A car honked at her, for seemingly no reason, her green sundress flew up over her jeans as she pedaled her pink bike. the street was really busy today with some quirky nudist parade, and she motioned to turn down a less crowded street. She had had to look up the turn signals for the bike. It turned out they were pretty self explanatory, left hand, right hand, crying and shaking, etcetera.

As Jenny turned, her bike got caught in the track grooves where the light rail was supposed to travel. The bike, which was probably going thirty miles per hour tipped over, and Jenny fell on her right side, twisting her foot underneath her, against the angle foots are supposed to go. She fell hard onto the street, amongst the busy cars, which just drove around her, honking.

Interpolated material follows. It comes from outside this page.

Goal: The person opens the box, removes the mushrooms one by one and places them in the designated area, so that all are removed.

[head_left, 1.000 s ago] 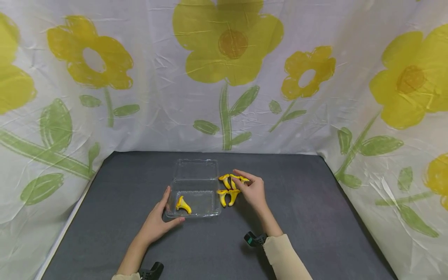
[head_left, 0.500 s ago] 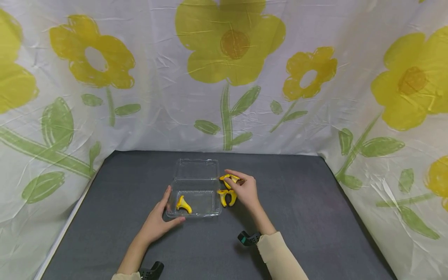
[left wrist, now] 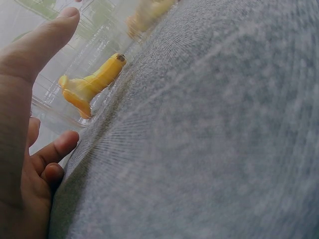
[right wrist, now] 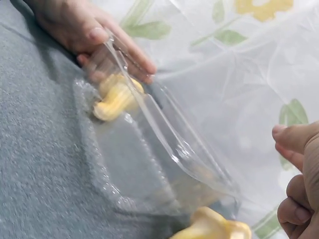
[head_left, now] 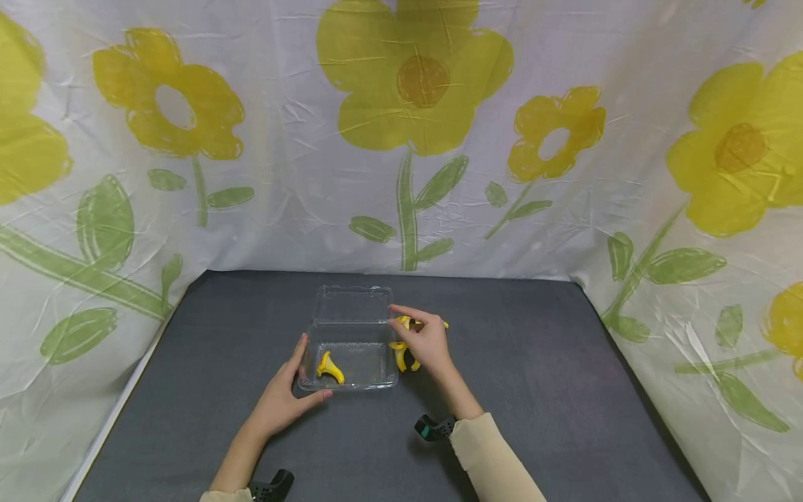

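In the head view a clear plastic clamshell box [head_left: 370, 385] lies with its lid [head_left: 353, 300] folded back. One yellow trumpet-shaped mushroom [head_left: 330, 367] is in its left half. My left hand [head_left: 279, 397] rests at the box's left end, index finger along the side and thumb stretched along the front edge. To the right of the box my right hand [head_left: 428, 341] hovers over a group of yellow mushrooms [head_left: 399, 355], partly covering them. Its thumb and index finger are extended and apart, with a yellow mushroom [head_left: 406, 321] showing between them; the right wrist view shows nothing pinched.
The box stands on a dark grey cloth-covered table [head_left: 533, 390]. White curtains [head_left: 282, 209] printed with yellow flowers close off the back and both sides. Each wrist wears a black camera band, such as the right one [head_left: 433, 428].
My right hand has moved left over the mushrooms toward the box's right side, uncovering a mushroom at the right. My left hand, the box and the mushroom inside have stayed put.
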The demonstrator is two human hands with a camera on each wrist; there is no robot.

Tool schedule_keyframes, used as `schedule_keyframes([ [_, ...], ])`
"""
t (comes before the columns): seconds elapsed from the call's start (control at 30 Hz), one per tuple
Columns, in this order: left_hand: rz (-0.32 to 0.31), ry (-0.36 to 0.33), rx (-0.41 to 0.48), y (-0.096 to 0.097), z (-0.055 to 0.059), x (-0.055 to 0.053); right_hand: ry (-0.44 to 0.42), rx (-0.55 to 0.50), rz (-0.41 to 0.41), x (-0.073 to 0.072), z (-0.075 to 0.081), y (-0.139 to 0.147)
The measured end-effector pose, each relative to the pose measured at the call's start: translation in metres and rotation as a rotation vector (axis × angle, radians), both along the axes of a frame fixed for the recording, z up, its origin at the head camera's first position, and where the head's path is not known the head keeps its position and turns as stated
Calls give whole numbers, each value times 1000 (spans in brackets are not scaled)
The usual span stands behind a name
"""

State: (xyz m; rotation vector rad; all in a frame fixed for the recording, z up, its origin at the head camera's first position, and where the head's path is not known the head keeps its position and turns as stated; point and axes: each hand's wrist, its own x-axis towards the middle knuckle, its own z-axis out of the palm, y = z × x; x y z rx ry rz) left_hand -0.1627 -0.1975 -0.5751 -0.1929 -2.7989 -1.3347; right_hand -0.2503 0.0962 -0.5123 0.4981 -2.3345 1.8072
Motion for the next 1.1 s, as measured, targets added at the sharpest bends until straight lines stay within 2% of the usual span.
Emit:
schedule_keyframes([
  [0.23, -3, -2, 4, 0, -1, -1, -25, -18, 72, 2, -2, -15],
  [0.63, -5, -13, 3, 0, 0, -2, 18, 67, 129, 1, -3, -45],
  [0.8, -6, -17, 9, 0, 1, -1, 17, 85, 172, 2, -2, -54],
  [1.1, -7, -23, 9, 0, 0, -2, 19, 135, 202, 1, -6, -68],
])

Embarrassed, Jenny quicky jumped up, grabbed her bike, and wheeled it to the side of the street. She snapped her ankle back into place, and climbed back on her bike, tightened her helmet, and continued riding. That hadn't been that scary. She had been so afraid of falling down and as it turned out, it wasn't that bad at all. She could survive it. She was okay.

But why was she okay?

She pulled her bike over and felt her ankle. She had just snapped it back into place instinctually. It wasn't hurt or swelling or broken. She ran her hands over her muscles. Nothing felt like it would be bruised later... She was fine, too fine. She had healed immediately. Her body felt strong, athletic, capable, and almost hungry.

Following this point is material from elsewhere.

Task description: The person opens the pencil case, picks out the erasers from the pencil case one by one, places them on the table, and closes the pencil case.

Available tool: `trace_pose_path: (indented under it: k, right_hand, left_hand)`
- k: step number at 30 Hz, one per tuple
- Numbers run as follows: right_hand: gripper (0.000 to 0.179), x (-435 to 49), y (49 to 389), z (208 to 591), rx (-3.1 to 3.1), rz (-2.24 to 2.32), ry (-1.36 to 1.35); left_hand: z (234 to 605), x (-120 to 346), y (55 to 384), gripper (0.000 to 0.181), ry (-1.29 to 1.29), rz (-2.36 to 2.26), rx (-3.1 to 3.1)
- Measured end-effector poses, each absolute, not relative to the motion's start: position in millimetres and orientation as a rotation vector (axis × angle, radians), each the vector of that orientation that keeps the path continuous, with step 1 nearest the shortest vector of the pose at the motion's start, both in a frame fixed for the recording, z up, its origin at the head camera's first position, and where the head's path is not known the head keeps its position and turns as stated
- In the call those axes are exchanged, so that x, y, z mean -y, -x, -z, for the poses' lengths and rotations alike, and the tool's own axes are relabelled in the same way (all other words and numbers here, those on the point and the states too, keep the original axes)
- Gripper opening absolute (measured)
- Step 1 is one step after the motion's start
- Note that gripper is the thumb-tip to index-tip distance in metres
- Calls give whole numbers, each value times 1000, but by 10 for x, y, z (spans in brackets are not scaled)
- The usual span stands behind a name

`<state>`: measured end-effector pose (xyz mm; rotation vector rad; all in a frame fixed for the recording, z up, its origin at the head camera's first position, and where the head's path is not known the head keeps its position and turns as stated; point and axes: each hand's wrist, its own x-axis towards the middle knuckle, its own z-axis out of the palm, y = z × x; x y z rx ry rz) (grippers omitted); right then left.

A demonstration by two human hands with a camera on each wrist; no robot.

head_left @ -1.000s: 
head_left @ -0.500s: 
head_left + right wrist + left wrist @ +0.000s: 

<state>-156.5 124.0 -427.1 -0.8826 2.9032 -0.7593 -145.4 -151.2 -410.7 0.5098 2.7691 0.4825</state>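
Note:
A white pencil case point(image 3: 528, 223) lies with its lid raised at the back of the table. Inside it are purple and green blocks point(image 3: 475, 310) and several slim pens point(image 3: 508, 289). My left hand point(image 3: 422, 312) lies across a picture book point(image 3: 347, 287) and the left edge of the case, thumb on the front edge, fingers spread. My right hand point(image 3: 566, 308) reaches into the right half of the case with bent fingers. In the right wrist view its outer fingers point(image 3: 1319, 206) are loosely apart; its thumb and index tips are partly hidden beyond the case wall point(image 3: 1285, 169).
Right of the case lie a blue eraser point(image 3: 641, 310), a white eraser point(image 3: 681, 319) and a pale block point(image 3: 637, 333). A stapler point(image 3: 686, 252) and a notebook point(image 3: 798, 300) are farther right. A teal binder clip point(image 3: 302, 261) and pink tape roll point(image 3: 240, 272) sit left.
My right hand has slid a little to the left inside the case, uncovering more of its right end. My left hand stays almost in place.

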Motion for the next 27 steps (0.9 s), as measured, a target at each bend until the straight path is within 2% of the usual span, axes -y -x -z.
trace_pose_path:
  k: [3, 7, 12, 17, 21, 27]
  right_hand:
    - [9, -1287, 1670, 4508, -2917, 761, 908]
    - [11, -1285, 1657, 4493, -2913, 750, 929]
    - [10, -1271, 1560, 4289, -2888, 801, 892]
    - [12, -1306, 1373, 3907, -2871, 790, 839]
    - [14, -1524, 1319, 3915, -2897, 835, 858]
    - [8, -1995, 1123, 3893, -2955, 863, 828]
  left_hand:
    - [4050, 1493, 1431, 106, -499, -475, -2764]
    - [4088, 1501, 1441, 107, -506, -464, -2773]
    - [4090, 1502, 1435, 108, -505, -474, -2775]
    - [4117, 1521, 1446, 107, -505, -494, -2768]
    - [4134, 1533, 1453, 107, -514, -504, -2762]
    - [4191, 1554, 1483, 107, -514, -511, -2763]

Jenny looked up at the sky and squinted through the dark rain clouds. The sun was setting now. She looked at her phone and scrolled through the calender. She stopped short when she realized her mistake. She had forgotten to factor in the extra day in February this year. Tonight was the night, not tomorrow. She hopped back on her little pink bike with it's wobbly basket and turned backwards. There was no time to call or text her friends and tell them the miscalculation. And if there had been, she couldn't have devised a ruse or cover fast enough.

She biked back towards her house as fast as she could, which in her current state, was faster than cars. Her pony tail flapped against her back shoulders, feeling longer, more luscious than it had been this morning, a mane of dark thick health, blowing behind her. Her muscles rippled with a violent animistic strength. That was good. If only she could get back home in time to where the chains and handcuffs were. The last thing she wanted was to hurt anyone, to claw their soft skin, to expose their juicy, spicy hot blood- no, she pushed these thoughts from her head.

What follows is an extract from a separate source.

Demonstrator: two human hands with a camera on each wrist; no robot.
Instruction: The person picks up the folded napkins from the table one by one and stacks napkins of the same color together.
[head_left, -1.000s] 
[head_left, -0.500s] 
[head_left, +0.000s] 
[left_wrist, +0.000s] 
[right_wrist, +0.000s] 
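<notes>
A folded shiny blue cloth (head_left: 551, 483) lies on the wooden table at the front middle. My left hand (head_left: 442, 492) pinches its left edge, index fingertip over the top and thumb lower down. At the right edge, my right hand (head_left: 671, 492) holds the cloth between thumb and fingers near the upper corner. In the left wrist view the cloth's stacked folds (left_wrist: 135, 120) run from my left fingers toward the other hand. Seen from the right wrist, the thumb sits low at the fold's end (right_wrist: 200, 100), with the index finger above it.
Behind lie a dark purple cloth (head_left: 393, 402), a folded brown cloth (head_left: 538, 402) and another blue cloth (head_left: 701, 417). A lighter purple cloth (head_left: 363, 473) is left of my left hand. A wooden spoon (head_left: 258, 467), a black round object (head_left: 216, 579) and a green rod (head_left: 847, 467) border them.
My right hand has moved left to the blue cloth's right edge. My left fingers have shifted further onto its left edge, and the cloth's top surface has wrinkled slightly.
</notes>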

Jenny wasn't far from home now. She had almost made it before the darkness took her over.

Just then the cop lights and siren flooded her awareness. It couldn't be happening. She was being pulled over. Jenny slowed down, stopped, and put her shoulda been broken ankled foot down. The cop came up to her. He was young, kind looking. He had a beard. He had a wedding ring. No.

"Sorry, miss, to have to do this, but do you have bike lights?"
"Fuck."
"Maybe in your bag? You forgot to..."
"Run," Jenny choked out.
"'Scuse me?"

If Jenny had been her normal self she would have sobbed with guilt, but instead the frustrated feeling of shame only burned inside her like a fire. Her nails were growing. Her teeth felt strong. Her eyesight sharpened. She looked up and squinted through the clouds.

The moon rose over the mountains, thick, full, laughing at her, cackling at her pain, her violent anger and painful crippling guilt that she would have to live with, her inability to ever have a life, friends, family, love, or hope. This would be her burden, her curse, for the rest of her life, to be so isolated by her own darkness, so completely alone in her miserable monstrous fate. She loved so deeply, and that was the worst part of her existence.

I'm sorry, she wanted to say. But she couldn't. The change had began.